ABOUT THIS TASK: From the data below, return each line in which the string "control" is found.
════════════════
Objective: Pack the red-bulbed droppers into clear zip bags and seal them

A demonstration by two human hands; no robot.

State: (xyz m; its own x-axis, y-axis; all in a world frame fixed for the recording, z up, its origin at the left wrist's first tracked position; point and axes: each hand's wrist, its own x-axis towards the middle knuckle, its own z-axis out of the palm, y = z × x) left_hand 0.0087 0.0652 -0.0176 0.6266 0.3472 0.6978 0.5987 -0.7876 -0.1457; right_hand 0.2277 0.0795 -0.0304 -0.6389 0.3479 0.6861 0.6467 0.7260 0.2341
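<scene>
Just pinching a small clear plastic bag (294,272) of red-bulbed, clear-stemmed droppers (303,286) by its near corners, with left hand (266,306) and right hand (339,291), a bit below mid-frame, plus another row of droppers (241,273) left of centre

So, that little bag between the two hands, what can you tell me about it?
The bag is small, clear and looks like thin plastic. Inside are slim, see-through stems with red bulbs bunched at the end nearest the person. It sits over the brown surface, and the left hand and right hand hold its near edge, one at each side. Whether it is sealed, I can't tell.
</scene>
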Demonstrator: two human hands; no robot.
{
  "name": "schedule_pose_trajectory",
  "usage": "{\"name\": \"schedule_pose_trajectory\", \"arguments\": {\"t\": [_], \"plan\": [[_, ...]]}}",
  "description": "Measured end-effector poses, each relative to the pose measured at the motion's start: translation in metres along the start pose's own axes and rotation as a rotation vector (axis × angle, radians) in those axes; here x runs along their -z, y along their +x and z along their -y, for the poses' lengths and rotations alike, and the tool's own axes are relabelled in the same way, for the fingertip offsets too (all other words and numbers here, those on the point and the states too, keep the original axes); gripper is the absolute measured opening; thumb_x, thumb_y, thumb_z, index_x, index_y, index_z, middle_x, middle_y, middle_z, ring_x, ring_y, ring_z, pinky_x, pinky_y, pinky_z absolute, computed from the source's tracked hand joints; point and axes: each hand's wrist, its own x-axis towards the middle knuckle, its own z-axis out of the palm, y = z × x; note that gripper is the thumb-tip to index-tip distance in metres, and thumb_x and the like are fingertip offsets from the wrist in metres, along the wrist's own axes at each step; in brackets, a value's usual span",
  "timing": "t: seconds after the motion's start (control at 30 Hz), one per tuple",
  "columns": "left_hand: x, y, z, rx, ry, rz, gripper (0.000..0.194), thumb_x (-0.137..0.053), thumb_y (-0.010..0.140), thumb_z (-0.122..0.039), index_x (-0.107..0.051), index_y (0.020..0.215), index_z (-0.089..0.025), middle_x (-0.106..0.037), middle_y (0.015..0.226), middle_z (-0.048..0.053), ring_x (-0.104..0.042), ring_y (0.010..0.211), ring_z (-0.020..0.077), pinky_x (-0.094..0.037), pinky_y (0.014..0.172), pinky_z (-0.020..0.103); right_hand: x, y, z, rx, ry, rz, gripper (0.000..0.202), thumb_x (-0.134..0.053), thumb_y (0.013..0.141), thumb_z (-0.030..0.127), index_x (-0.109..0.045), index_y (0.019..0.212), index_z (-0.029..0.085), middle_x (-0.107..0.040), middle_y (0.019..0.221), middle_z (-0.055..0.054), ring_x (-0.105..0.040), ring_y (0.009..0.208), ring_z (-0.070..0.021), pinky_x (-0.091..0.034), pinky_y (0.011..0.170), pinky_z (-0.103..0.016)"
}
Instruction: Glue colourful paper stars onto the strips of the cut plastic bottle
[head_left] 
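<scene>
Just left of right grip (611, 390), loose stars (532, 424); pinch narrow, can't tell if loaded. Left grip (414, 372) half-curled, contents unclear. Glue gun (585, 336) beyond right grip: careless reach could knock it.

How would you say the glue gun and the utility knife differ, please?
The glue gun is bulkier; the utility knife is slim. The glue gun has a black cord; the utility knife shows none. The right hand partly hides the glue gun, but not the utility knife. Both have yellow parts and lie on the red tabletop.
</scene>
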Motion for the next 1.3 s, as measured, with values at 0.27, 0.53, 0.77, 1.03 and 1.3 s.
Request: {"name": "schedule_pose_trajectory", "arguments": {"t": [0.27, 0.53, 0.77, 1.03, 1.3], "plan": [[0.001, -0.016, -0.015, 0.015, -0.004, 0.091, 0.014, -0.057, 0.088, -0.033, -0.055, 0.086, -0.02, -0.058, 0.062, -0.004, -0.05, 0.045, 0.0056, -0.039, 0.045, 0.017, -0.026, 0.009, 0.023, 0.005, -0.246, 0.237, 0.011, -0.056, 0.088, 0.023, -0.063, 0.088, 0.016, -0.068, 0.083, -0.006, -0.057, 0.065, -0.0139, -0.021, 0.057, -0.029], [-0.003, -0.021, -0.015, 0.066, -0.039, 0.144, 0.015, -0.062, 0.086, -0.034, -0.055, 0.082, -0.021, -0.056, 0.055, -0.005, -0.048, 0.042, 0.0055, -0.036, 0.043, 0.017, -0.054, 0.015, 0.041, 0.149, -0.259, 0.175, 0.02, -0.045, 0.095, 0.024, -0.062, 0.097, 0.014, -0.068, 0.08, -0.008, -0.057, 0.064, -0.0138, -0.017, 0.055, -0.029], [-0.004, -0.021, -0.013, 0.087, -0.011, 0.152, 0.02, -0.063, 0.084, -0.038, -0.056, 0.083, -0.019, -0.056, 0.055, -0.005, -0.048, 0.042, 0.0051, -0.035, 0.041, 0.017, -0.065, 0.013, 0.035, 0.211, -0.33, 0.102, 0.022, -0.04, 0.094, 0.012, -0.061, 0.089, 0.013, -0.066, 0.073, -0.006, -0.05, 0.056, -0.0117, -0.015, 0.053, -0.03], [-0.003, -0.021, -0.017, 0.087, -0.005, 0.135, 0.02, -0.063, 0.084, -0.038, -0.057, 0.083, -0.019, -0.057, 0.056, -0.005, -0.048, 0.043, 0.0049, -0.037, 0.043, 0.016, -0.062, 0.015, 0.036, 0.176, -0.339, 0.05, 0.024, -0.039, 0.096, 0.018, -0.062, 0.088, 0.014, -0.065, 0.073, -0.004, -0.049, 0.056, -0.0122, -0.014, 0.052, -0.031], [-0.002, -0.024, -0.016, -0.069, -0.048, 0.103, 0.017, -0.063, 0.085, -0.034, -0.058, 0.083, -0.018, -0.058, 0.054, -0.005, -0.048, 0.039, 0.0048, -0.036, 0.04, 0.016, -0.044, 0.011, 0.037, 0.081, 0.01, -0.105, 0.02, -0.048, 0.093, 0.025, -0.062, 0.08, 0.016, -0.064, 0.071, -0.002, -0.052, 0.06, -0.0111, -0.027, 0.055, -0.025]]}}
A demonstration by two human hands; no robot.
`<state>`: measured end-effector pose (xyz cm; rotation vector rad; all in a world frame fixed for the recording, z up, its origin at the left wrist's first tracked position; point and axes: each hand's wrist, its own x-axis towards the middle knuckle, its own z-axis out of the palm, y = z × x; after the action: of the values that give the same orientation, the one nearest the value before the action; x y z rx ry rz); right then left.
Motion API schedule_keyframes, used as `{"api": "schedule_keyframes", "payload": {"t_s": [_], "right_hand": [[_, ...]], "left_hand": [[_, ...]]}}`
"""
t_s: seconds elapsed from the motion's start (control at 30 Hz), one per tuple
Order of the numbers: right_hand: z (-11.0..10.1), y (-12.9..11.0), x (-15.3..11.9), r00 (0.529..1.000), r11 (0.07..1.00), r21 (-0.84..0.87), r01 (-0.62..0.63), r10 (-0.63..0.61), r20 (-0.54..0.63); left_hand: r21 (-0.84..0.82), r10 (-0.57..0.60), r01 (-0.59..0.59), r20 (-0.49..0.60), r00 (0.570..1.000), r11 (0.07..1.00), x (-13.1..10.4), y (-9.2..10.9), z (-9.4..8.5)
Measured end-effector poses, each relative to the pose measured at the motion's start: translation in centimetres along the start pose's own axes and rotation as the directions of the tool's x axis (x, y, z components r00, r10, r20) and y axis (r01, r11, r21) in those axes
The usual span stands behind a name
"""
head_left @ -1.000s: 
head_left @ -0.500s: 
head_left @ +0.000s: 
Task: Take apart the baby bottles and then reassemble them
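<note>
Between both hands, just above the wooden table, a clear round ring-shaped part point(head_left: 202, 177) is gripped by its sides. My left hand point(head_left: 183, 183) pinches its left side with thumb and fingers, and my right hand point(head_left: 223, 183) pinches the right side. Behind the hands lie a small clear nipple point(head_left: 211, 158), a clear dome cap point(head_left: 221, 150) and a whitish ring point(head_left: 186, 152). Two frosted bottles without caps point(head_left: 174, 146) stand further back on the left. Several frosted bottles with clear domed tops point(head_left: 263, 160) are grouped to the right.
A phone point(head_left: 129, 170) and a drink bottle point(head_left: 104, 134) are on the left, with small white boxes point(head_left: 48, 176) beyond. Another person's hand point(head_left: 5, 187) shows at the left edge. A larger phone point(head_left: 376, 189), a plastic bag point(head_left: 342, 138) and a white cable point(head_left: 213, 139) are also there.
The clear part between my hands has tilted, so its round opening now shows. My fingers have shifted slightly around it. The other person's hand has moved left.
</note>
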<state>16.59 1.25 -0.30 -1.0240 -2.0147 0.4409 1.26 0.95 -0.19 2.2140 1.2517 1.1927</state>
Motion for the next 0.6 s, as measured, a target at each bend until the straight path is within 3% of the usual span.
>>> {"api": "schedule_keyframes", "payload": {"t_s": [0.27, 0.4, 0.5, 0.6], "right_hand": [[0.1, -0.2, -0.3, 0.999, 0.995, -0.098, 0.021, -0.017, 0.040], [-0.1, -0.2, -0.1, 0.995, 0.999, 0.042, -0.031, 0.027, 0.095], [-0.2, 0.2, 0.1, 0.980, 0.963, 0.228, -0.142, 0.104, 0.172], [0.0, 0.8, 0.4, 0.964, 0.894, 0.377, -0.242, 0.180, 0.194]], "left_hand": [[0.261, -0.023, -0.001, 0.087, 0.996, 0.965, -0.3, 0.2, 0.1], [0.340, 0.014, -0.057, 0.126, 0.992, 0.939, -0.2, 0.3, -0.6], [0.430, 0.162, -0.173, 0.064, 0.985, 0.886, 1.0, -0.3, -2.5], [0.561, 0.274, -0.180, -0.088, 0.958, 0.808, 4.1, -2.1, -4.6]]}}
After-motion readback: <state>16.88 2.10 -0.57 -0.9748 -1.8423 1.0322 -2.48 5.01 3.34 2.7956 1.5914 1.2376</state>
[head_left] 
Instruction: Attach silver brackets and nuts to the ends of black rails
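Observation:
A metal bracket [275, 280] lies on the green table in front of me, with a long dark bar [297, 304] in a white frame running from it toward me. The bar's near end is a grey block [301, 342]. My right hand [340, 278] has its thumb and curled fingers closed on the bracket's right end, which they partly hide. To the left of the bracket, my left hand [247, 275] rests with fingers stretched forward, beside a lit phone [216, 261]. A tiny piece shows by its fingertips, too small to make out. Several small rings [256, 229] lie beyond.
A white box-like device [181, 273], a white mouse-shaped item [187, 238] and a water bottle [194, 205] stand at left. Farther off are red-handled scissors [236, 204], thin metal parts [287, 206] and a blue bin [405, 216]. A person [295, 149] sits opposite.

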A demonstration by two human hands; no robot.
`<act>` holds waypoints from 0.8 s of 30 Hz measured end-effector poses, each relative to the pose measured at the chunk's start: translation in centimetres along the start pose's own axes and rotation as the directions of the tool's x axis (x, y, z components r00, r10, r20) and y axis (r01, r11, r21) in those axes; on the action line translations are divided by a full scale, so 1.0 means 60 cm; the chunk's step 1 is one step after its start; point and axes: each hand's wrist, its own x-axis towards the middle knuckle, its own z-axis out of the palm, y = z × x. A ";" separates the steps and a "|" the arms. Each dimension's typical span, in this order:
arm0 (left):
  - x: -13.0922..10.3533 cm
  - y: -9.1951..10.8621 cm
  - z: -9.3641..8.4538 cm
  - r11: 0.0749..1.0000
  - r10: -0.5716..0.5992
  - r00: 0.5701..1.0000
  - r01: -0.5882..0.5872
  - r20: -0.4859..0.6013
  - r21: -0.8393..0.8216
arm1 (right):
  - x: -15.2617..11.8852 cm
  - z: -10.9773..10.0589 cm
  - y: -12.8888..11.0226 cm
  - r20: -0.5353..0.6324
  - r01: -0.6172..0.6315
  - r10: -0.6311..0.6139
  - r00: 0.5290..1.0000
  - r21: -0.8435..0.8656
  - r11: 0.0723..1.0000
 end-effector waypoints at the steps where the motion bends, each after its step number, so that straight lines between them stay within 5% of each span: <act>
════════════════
WRITTEN ANSWER:
  "timing": "t: seconds after the motion's start (control at 30 Hz), one per tuple",
t_s: seconds elapsed from the motion's start (control at 30 Hz), one per tuple

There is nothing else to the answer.